Your friends the stars – 10

Sally Barnes

Rare indeed is the artist who can stir the viewing public to enthusiasm by a first appearance. When Sally Barnes came to TV in one of Henry Hall’s Face the Music shows, there was no doubt of the impact she made. Here was good fun with a hint of that pathos which begets affection for a likeable waif. Sally Barnes went straight to the heart.

The BBC, rocking under criticism of its variety shows, leapt at Sally as though she were the answer to a prayer. They gave her a series.

But it was almost as though the pathetic character in her act had now got a hold on her work.
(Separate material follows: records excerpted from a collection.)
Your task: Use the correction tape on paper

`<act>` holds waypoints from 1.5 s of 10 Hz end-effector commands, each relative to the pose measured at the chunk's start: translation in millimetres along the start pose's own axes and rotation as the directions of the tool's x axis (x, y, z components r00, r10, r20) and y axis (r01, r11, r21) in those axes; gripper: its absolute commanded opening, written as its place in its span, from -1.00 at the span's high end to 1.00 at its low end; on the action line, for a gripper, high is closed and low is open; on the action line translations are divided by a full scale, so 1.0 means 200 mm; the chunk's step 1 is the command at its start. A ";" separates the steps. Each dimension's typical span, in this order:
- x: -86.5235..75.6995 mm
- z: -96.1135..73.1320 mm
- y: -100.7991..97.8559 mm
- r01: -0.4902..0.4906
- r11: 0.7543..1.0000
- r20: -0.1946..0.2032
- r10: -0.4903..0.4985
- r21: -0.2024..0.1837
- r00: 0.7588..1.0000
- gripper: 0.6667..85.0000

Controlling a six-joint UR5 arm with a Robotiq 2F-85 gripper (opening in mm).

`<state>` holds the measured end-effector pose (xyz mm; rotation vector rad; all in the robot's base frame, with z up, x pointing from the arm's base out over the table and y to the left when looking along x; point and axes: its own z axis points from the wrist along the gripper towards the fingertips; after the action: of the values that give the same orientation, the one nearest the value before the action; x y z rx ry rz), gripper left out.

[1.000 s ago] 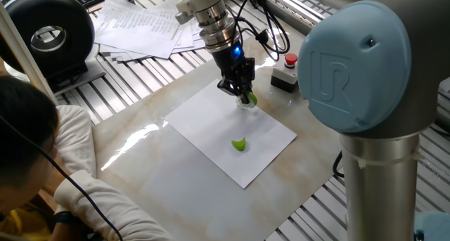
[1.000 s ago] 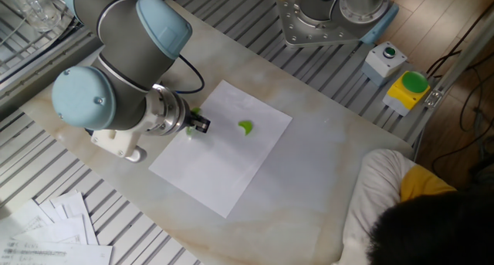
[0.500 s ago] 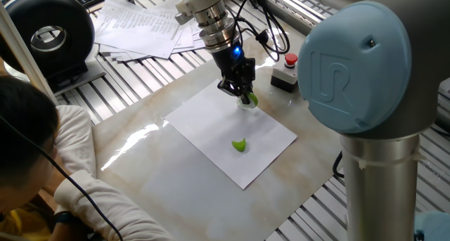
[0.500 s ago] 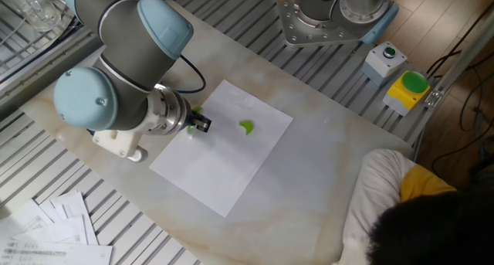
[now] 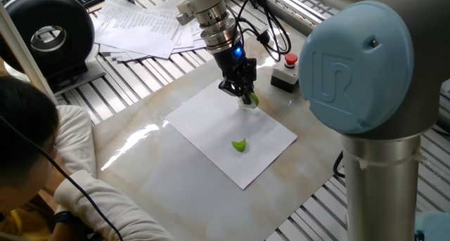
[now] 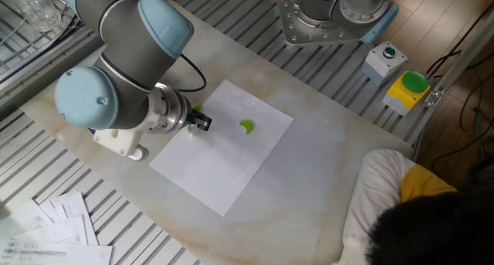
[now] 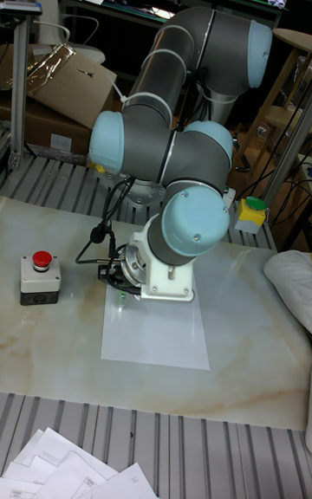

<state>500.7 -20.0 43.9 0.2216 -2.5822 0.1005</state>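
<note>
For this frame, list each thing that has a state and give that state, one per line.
gripper: shut on the green correction tape, low at the paper's edge
green correction tape: held, tip at the paper
paper: flat on the table
green cap: lying loose on the paper
red stop button: untouched

We see the arm (image 7: 173, 204) bent low over the white paper (image 7: 156, 334); a red button box (image 7: 40, 278) sits left.
</note>
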 end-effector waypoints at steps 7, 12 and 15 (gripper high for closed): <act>0.02 0.03 0.00 0.001 1.000 0.000 -0.001 -0.020 1.000 0.99; 0.04 0.02 0.00 -0.005 1.000 -0.009 0.005 -0.022 1.000 0.99; 0.05 0.04 -0.01 -0.004 1.000 -0.010 0.004 -0.026 1.000 0.99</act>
<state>490.7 -24.9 42.6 0.2115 -2.5709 0.0886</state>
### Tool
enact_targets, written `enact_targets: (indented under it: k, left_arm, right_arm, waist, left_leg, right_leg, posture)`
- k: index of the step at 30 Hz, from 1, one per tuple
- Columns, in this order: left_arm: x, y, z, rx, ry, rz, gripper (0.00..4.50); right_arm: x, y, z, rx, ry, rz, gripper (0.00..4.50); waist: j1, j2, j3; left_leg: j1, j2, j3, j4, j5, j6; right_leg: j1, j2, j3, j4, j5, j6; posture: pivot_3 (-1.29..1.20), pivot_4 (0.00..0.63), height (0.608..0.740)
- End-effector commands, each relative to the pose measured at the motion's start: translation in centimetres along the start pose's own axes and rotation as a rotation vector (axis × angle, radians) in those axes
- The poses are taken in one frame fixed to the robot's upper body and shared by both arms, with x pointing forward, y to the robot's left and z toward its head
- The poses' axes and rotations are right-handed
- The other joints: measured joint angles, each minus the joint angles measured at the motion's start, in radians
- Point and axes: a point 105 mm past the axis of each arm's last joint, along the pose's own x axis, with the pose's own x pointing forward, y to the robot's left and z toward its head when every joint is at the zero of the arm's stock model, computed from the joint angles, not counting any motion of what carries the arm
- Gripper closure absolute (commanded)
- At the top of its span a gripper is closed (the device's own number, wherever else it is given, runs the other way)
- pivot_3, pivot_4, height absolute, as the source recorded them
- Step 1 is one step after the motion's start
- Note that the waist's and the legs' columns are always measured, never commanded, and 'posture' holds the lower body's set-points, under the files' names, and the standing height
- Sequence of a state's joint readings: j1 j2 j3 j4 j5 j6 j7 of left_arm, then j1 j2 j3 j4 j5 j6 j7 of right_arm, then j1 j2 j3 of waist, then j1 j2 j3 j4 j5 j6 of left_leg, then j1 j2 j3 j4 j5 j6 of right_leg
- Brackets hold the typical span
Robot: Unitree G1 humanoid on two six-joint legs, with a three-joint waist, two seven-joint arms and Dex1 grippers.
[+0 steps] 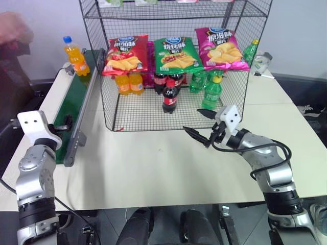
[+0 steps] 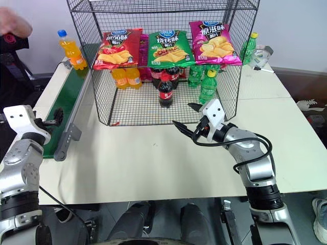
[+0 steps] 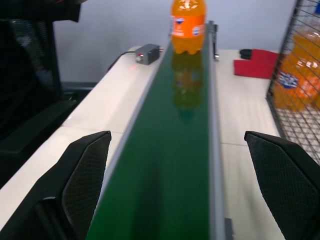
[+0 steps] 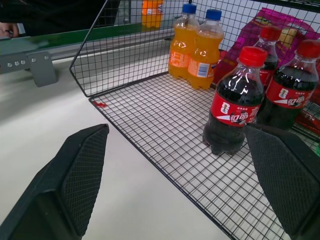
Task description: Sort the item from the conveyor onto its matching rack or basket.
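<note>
Head views: small clear orange soda bottle with blue cap (image 1: 75,55) stands upper left on the long dark green conveyor belt (image 1: 71,107), awaiting pickup; black wire-mesh rack (image 1: 173,66) centre.
Left wrist view: left gripper (image 3: 185,185) spread wide, straddling belt, empty.
Right wrist view: right gripper (image 4: 185,180) likewise agape, empty, facing rack floor.

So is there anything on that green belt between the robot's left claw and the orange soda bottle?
Nothing visible. The left gripper is open at the near end of the conveyor, and the orange soda bottle stands upright at the far end. The belt between them is bare.
</note>
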State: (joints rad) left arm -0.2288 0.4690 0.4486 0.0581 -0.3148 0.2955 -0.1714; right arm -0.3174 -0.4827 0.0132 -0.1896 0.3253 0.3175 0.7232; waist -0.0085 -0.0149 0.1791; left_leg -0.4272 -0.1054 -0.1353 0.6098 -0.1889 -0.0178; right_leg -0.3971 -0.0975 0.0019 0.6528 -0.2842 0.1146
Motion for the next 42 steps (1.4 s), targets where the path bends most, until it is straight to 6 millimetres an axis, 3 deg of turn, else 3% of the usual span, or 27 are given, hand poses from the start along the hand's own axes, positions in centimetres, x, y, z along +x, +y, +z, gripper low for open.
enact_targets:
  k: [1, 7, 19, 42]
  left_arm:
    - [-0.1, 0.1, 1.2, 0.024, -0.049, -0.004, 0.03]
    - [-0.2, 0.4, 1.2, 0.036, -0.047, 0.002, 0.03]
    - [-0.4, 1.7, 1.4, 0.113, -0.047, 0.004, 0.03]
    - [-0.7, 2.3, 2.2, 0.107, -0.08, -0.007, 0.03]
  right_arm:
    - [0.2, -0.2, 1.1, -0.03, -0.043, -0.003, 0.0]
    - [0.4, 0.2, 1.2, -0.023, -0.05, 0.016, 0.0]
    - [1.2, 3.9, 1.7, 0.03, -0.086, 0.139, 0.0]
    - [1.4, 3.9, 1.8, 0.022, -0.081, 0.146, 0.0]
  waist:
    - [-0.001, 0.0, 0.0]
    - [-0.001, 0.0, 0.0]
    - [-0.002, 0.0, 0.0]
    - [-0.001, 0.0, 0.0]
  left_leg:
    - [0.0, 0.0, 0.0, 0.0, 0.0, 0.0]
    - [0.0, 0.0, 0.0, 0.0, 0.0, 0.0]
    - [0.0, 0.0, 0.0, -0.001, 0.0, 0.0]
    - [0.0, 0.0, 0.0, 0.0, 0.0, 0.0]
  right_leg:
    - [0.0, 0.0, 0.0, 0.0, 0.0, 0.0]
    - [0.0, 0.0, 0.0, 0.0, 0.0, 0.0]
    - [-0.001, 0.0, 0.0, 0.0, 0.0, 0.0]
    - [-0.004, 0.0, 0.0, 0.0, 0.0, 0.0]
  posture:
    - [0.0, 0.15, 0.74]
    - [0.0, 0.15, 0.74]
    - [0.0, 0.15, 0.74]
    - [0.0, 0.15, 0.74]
That night she had been an undoubted and an all but unparalleled success; but her next TV appearances, having lost the freshness of novelty, seemed to have nothing fine or big enough with which to maintain her talent. Sally is enjoyable viewing at any time; but there is an uneasy feeling about that the fanfare came too soon.

This the twenty-seven-year-old Sally knows. She has been “in the business” since girlhood, and that is long enough to equip her to “take it.” Henry Hall had found her in a seaside show at Scarborough, in 1953. Prior to that she had spent nine years plodding round provincial music halls, and in seaside concert parties — in one of which she met her husband, Bobby Beaumont, an impressionist and straight actor.

Before her TV début, Henry Hall had offered her a contract in his touring stage show, and she had to decline this because she was expecting a baby. The tour was postponed for other reasons, and a month after baby Laura arrived Sally was able to go out with the show.

After her initial TV success her name crept up from the foot of the music-hall bills to the middle, and then to the top. This, TV did for Sally Barnes — and provided the privilege of appearing before the Queen and Duke of Edinburgh, when they visited the Lime Grove studios.